Um montículo subglacial é uma formação vulcânica específica que ocorre quando a atividade magmática acontece sob a cobertura de glaciares espessos ou calotas polares. Diferente de erupções que conseguem perfurar verticalmente a camada de gelo, esses vulcões formam-se em um ambiente de confinamento, onde a temperatura do magma não é suficiente para derreter completamente o gelo acima, resultando em estruturas geológicas distintas.
Processo de Formação
A gênese de um montículo subglacial está intrinsecamente ligada à interação entre o calor do magma e a pressão do gelo sobrejacente. Durante a erupção, o magma entra em contato com a água do degelo e o gelo, resfriando-se rapidamente. Esse processo de resfriamento brusco leva à formação de dois tipos principais de rochas:
- Lavas em travesseiro (pillow lavas): Formadas quando a lava é expelida em um ambiente aquático, criando estruturas arredondadas.
- Hialoclastita: Uma rocha vulcânica fragmentada, resultante da fragmentação explosiva do vidro vulcânico devido ao choque térmico com a água e o gelo.

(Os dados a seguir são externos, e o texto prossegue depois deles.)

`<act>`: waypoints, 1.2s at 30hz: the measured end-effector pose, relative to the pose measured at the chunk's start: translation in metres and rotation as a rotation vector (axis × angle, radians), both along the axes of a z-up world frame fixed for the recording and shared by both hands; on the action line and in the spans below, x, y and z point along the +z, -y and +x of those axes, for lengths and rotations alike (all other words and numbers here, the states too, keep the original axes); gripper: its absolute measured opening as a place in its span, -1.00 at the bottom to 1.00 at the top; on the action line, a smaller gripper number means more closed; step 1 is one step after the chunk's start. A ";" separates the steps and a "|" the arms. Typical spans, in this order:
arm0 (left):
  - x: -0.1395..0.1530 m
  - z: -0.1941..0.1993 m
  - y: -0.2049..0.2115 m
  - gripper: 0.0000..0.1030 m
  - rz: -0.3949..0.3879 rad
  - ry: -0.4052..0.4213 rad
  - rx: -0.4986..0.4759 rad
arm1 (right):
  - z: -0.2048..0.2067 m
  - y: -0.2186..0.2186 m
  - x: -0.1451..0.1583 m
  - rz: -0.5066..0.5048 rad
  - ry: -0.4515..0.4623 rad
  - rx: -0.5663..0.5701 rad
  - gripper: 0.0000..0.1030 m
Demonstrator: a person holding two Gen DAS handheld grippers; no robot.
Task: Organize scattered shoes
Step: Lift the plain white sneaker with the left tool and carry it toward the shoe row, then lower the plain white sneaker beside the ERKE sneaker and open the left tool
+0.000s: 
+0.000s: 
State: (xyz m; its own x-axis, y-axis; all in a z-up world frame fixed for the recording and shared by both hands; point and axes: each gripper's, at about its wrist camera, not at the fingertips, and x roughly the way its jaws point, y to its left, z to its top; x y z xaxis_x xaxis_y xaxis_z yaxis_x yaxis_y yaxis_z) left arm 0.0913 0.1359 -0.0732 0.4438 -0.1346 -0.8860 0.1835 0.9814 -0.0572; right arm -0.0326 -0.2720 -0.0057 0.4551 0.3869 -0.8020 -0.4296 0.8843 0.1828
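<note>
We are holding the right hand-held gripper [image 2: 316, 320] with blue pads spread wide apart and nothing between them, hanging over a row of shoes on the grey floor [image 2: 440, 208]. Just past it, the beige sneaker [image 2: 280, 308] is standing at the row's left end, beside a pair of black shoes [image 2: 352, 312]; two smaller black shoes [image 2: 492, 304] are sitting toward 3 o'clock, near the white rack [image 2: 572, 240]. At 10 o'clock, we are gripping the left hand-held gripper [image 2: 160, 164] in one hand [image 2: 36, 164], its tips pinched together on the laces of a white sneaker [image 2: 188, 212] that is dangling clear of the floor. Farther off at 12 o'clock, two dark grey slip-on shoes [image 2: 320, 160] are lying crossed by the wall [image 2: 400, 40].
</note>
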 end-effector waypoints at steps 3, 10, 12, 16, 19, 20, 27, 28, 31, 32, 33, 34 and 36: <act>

Devido ao confinamento exercido pela massa de gelo, a lava não se espalha livremente, acumulando-se em formas arredondadas ou cônicas profundas sob o campo de gelo. Somente após o recuo ou derretimento dos glaciares é que essas estruturas são reveladas na superfície terrestre, exibindo morfologias que refletem a pressão e o espaço limitados durante sua criação.
Distribuição Geográfica
Essas formações são relativamente raras em escala global, pois exigem a coexistência de dois fatores rigorosos: a presença de calotas de gelo continentais e atividade vulcânica ativa no mesmo período geológico. Atualmente, os montículos subglaciais são encontrados predominantemente em:
- Islândia: Onde a interação entre o vulcanismo de dorsal oceânica e as calotas de gelo é frequente.
- Antártida: Região com vasta cobertura glacial e atividade vulcânica subjacente.

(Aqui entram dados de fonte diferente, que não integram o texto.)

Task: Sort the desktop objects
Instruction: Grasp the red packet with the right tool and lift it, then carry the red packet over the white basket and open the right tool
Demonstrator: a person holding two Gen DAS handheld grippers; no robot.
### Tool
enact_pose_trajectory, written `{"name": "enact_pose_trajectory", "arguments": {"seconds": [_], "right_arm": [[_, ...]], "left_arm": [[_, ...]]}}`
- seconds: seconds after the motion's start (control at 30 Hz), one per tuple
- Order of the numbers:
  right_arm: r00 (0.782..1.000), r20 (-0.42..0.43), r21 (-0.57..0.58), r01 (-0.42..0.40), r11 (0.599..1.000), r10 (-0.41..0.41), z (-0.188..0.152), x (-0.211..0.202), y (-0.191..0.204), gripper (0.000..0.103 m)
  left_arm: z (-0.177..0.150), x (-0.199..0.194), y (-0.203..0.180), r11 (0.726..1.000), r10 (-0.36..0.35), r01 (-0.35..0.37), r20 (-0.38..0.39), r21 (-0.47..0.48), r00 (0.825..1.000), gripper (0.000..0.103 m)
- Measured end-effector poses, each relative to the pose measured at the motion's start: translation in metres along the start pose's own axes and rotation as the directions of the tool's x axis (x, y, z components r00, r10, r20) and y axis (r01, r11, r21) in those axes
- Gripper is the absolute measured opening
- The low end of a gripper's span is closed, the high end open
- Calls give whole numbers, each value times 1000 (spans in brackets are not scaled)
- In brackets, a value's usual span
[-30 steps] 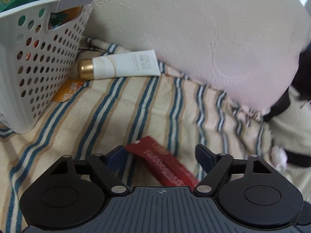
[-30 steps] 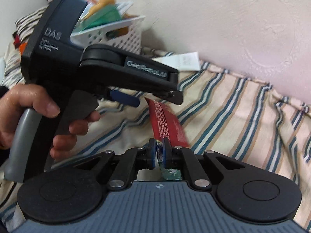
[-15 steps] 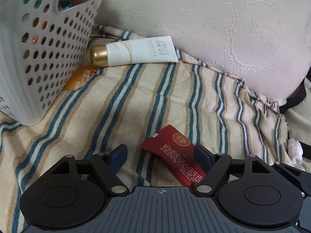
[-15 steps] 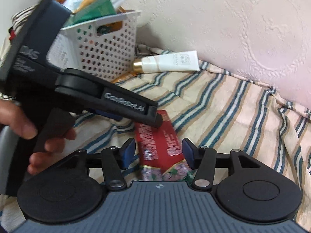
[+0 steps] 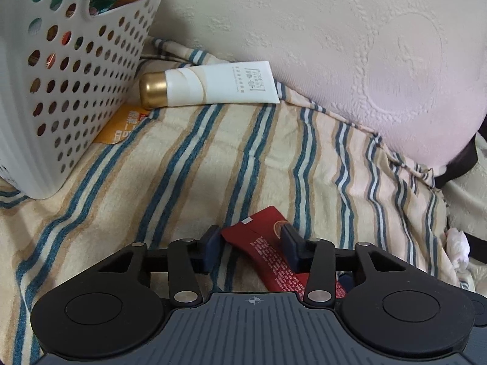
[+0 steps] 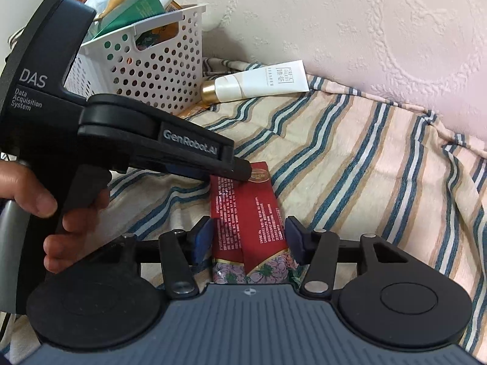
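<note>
A red snack packet (image 5: 268, 252) lies flat on the striped blanket (image 5: 213, 158); in the right wrist view (image 6: 246, 213) its flowered end points toward me. My left gripper (image 5: 250, 248) is open, its fingers to either side of the packet's far end. My right gripper (image 6: 248, 238) is open with its jaws on either side of the packet's near end, not pinching it. The left gripper's body (image 6: 121, 140) crosses the left of the right wrist view. A white perforated basket (image 5: 54, 91) full of items stands at the left.
A white tube with a gold cap (image 5: 210, 85) lies beside the basket, also in the right wrist view (image 6: 258, 82). An orange packet (image 5: 121, 124) pokes out from under the basket. A large pink-white cushion (image 5: 350, 45) backs the blanket. A white tissue (image 5: 456, 243) lies at right.
My right gripper has opened and let go of the red packet, which now lies flat. My left gripper has moved in over the packet's far end and narrowed its opening.
</note>
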State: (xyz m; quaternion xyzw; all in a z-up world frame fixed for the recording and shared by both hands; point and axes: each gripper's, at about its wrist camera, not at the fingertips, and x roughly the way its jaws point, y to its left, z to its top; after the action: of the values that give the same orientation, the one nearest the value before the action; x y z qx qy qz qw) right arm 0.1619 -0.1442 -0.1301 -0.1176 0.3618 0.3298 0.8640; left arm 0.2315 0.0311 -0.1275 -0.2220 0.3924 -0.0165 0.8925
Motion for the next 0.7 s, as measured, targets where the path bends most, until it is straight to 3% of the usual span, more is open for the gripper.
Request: {"name": "enact_pose_trajectory", "arguments": {"seconds": [0.1,0.13,0.17,0.2,0.27,0.33,0.4,0.47,0.5,0.57,0.6,0.7], "right_arm": [[999,-36,-13,3,1000,-4,1,8,2,64],[999,-51,-20,11,1000,-12,2,11,3,65],[998,-53,-20,18,1000,-19,2,12,4,64],[998,-54,-23,24,999,-25,2,11,5,60],[998,-65,-19,27,999,-28,2,6,6,58],[997,-75,-12,18,1000,-19,0,1,3,59],[996,-89,8,6,1000,-5,-3,-4,-1,60],[995,-98,13,13,1000,-11,-5,-7,-1,59],[995,-98,9,25,1000,-24,-7,-9,1,57],[993,-105,0,52,999,-52,-7,-14,9,51],[993,-103,-7,59,998,-60,-5,-19,13,45],[995,-68,-12,76,997,-76,2,-41,25,43]], "left_arm": [[-2,5,-9,1000,-7,7,-11,27,1000,76],[-3,6,-13,999,7,-6,-11,48,1000,76],[-4,7,-17,998,27,-26,-8,65,1000,72],[-6,5,-19,996,37,-37,1,79,999,57],[-6,0,-17,997,-5,5,-3,77,1000,44],[-9,-5,-16,997,-28,28,-8,65,1000,44],[-14,-6,-18,995,-36,38,-23,93,999,61],[-20,-7,-20,996,-35,37,-25,87,999,60],[-23,-8,-23,996,-29,31,-26,86,999,47],[-25,-15,-28,995,-24,27,-34,92,999,37],[-25,-22,-29,995,-30,33,-29,97,999,36],[-20,-48,-34,992,-50,46,26,119,998,33]]}}
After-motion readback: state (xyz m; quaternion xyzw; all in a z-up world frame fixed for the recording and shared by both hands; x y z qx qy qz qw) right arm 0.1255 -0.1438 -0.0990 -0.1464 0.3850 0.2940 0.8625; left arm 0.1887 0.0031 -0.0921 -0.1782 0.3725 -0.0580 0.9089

- Colúmbia Britânica (Canadá): Especialmente em campos vulcânicos onde o gelo cobria a região durante erupções passadas.
Distinção Morfológica
Devido ao seu formato, os montículos subglaciais podem ser facilmente confundidos com cones de escória (cinder cones). Ambos apresentam formas cônicas, mas a composição mineralógica e a estrutura interna são fundamentalmente diferentes. Um exemplo notável dessa confusão ocorreu com a Montanha Pyramid, localizada no campo vulcânico Wells Gray-Clearwater, no leste-central da Colúmbia Britânica, Canadá, que inicialmente foi interpretada erroneamente devido à sua aparência externa.

Perguntas frequentes
O que diferencia um montículo subglacial de um vulcão comum?
A principal diferença é o ambiente de formação. O montículo subglacial forma-se sob gelo espesso, onde a pressão e o resfriamento rápido impedem a lava de atingir a superfície, resultando em rochas como hialoclastita e lavas em travesseiro.
Onde é possível encontrar essas formações?
Elas são encontradas principalmente na Islândia, Antártida e na província da Colúmbia Britânica, no Canadá.
Por que eles podem ser confundidos com cones de escória?
Ambos possuem formatos cônicos ou arredondados, mas enquanto o cone de escória é formado por fragmentos de lava expelidos no ar, o montículo subglacial é moldado pelo confinamento do gelo e resfriamento aquático.